Available data:

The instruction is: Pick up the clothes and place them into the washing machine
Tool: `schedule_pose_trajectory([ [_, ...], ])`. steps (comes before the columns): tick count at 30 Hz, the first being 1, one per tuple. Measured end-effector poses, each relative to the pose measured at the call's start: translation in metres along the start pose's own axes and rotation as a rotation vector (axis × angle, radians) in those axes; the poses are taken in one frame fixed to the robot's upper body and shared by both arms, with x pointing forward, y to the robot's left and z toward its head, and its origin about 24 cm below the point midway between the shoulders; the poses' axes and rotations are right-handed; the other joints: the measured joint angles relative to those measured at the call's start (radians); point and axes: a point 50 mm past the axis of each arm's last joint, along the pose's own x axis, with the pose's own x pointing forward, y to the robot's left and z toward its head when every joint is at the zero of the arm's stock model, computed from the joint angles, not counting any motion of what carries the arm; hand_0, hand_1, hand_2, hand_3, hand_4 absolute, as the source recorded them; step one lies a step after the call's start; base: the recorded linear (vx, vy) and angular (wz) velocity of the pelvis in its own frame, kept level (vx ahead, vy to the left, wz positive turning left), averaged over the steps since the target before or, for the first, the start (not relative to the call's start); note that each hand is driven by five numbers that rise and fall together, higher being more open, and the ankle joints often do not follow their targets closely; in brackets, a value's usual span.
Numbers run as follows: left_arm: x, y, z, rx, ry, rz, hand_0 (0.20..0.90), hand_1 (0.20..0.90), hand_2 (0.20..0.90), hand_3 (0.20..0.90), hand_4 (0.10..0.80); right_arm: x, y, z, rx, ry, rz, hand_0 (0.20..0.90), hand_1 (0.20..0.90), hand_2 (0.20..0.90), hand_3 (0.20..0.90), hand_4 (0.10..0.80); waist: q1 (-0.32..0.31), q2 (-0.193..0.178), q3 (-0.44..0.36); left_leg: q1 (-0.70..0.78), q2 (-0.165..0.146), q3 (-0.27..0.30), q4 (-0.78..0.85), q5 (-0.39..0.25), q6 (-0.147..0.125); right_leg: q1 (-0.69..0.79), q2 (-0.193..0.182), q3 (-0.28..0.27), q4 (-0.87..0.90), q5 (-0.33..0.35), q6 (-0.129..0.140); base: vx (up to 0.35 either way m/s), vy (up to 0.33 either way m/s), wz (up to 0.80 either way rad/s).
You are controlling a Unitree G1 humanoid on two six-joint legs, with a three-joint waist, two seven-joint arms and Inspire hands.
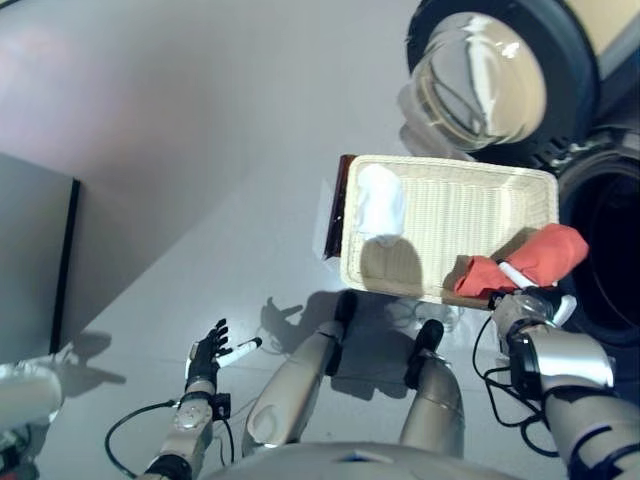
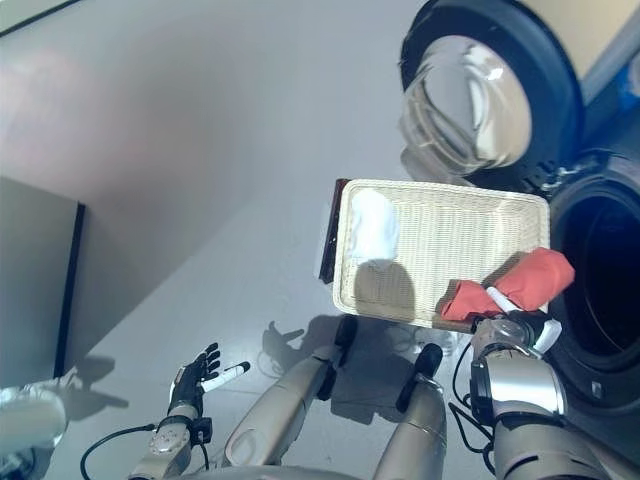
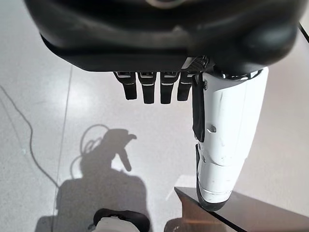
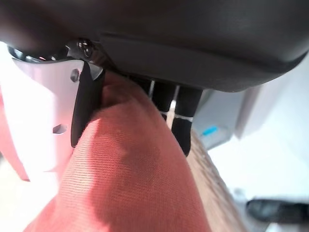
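Note:
A red garment (image 1: 530, 260) hangs over the near right corner of the white wicker basket (image 1: 470, 200), and my right hand (image 1: 527, 300) is shut on it, thumb and fingers pinching the cloth (image 4: 130, 183). A white garment (image 1: 380, 205) lies in the basket's left end. The washing machine's dark drum opening (image 1: 610, 250) is just right of the basket, its round glass door (image 1: 480, 80) swung open behind. My left hand (image 1: 208, 355) hangs low at the left over the floor, fingers relaxed and holding nothing (image 3: 154, 87).
The basket rests on a low dark stand (image 1: 335, 205) on the grey floor. A dark flat panel (image 1: 35, 255) stands at the far left.

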Motion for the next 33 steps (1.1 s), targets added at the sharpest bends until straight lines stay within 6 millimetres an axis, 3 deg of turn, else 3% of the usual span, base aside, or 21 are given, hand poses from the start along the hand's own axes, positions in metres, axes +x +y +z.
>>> schedule_pose_trajectory([
  [5, -0.006, 0.000, -0.018, -0.068, 0.072, 0.015, 0.900, 0.900, 0.900, 0.900, 0.800, -0.014, 0.021, -0.024, 0.370, 0.056, 0.104, 0.200, 0.200, 0.200, 0.200, 0.300, -0.036, 0.016, -0.021, 0.043, 0.011, 0.055, -0.039, -0.004, 0.006, 0.027, 0.019, 0.034, -0.079, 0.053, 0.007, 0.032, 0.042, -0.44],
  [8, -0.009, -0.007, -0.024, -0.148, 0.096, 0.014, 0.900, 0.900, 0.900, 0.900, 0.800, -0.029, 0.035, -0.043, 0.520, 0.108, 0.138, 0.200, 0.200, 0.200, 0.200, 0.300, -0.050, 0.034, -0.030, 0.071, 0.018, 0.081, -0.060, -0.006, 0.009, 0.043, 0.029, 0.058, -0.108, 0.069, 0.005, 0.019, 0.022, -0.28],
  [11, -0.010, -0.014, -0.023, -0.170, 0.085, -0.014, 0.900, 0.900, 0.900, 0.900, 0.800, -0.034, 0.042, -0.044, 0.600, 0.120, 0.136, 0.200, 0.200, 0.200, 0.200, 0.300, -0.054, 0.055, -0.040, 0.075, 0.023, 0.088, -0.067, -0.006, 0.009, 0.046, 0.033, 0.063, -0.122, 0.075, 0.006, 0.007, 0.021, -0.11],
  [22, -0.016, -0.031, -0.027, -0.181, 0.090, -0.070, 0.900, 0.900, 0.900, 0.900, 0.800, -0.036, 0.062, 0.046, 0.861, -0.063, 0.161, 0.200, 0.200, 0.200, 0.200, 0.300, -0.053, 0.147, -0.042, 0.107, 0.025, 0.130, -0.126, 0.010, 0.019, 0.030, 0.038, 0.112, -0.135, 0.085, 0.005, 0.039, 0.029, -0.12],
  [25, -0.017, -0.034, -0.027, -0.185, 0.083, -0.079, 0.900, 0.900, 0.900, 0.900, 0.800, -0.036, 0.062, 0.073, 0.905, -0.098, 0.147, 0.200, 0.200, 0.200, 0.200, 0.300, -0.051, 0.161, -0.045, 0.120, 0.025, 0.132, -0.138, 0.011, 0.019, 0.029, 0.042, 0.127, -0.134, 0.081, 0.007, 0.021, 0.046, -0.12],
  [27, -0.017, -0.034, -0.026, -0.186, 0.076, -0.082, 0.900, 0.900, 0.900, 0.900, 0.800, -0.038, 0.060, 0.104, 0.952, -0.143, 0.132, 0.200, 0.200, 0.200, 0.200, 0.300, -0.048, 0.169, -0.046, 0.121, 0.021, 0.139, -0.142, 0.011, 0.018, 0.017, 0.041, 0.144, -0.132, 0.078, 0.013, -0.037, 0.056, -0.17],
  [28, -0.016, -0.035, -0.025, -0.185, 0.069, -0.088, 0.900, 0.900, 0.900, 0.900, 0.800, -0.043, 0.058, 0.132, 1.003, -0.189, 0.141, 0.900, 0.900, 0.900, 0.900, 0.800, -0.047, 0.182, -0.045, 0.120, 0.018, 0.147, -0.153, 0.016, 0.024, 0.008, 0.041, 0.152, -0.129, 0.079, 0.015, -0.009, 0.040, -0.13],
  [31, -0.016, -0.040, -0.019, -0.180, 0.043, -0.112, 0.900, 0.900, 0.900, 0.900, 0.800, -0.058, 0.046, 0.197, 1.104, -0.322, 0.195, 0.900, 0.900, 0.900, 0.900, 0.800, -0.034, 0.227, -0.047, 0.120, 0.007, 0.156, -0.171, 0.017, 0.021, -0.007, 0.034, 0.169, -0.131, 0.084, 0.023, 0.030, 0.066, -0.09],
  [33, -0.017, -0.041, -0.017, -0.192, 0.027, -0.118, 0.900, 0.900, 0.900, 0.900, 0.800, -0.069, 0.045, 0.212, 1.125, -0.398, 0.213, 0.900, 0.900, 0.900, 0.900, 0.800, -0.027, 0.245, -0.043, 0.116, -0.001, 0.164, -0.177, 0.022, 0.027, -0.026, 0.035, 0.185, -0.121, 0.083, 0.031, 0.022, 0.046, -0.14],
])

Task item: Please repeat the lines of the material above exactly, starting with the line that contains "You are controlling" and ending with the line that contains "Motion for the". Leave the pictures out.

Answer to this task:
You are controlling a Unitree G1 humanoid on two six-joint legs, with a three-joint waist, two seven-joint arms and Inspire hands.
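Note:
A red garment (image 1: 530, 260) hangs over the near right corner of the white wicker basket (image 1: 470, 200), and my right hand (image 1: 527, 300) is shut on it, thumb and fingers pinching the cloth (image 4: 130, 183). A white garment (image 1: 380, 205) lies in the basket's left end. The washing machine's dark drum opening (image 1: 610, 250) is just right of the basket, its round glass door (image 1: 480, 80) swung open behind. My left hand (image 1: 208, 355) hangs low at the left over the floor, fingers relaxed and holding nothing (image 3: 154, 87).
The basket rests on a low dark stand (image 1: 335, 205) on the grey floor. A dark flat panel (image 1: 35, 255) stands at the far left.
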
Motion for the next 33 steps (1.1 s), targets added at the sharpest bends until straight lines stay within 6 millimetres an axis, 3 deg of turn, else 3% of the usual span, base aside, or 21 are given, hand poses from the start along the hand's own axes, positions in metres, axes +x +y +z.

What this exercise required is now done.